Hollywood’u şoka uğratan MeToo akımı Türkiye’de başladı, ifşa krizi büyüyor!

ABD’de başlayan ve tüm dünyaya hızla yayılan MeToo akımı Türkiye’de de başladı. İfşa krizi büyüyor, en son kıvılcım medya dünyasına sıçradı.

Hollywood'u şoka uğratan Harvey Weinstein skandalının ardından başlayan ve kıvılcımları tüm dünyaya yayılan #MeToo hareketi Türkiye’de de başladı.

Twitter’da başlayan Türkiye’deki ifşa akımı, çok sayıda yazarla ilgili cinsel saldırı iddialarıyla devam ediyor.

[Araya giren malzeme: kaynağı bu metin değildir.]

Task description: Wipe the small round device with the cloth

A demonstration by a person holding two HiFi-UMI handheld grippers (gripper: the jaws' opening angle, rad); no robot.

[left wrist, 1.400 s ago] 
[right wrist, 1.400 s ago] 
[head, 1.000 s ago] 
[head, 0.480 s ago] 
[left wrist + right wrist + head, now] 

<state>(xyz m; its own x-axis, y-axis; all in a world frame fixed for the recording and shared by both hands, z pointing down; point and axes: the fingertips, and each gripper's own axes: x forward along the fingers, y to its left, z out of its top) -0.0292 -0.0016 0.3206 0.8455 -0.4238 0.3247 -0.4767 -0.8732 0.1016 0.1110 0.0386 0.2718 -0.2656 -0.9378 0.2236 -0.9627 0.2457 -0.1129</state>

Yazar Hasan Ali Toptaş’la ilgili ilk tweeti atan Leyla ve ona ilk desteği veren Amy Marie Spangler, bir mail adresi açarak kadınlara, başlarına gelen ama anlatamadıkları olayları paylaşma çağrısı yaptı. Adrese iki günde, farklı mesleklerden onlarca isimle ilgili korkunç cinsel şiddet hikâyeleriyle dolu yüzlerce mail geldi.

Tüm kadınların uğradıkları ancak açıklayamadıkları cinsel şiddet hikayelerini anlatmaları için açılan “uykularinkacsin@gmail.com” adresine 2 günde yüzlerce mesaj geldi.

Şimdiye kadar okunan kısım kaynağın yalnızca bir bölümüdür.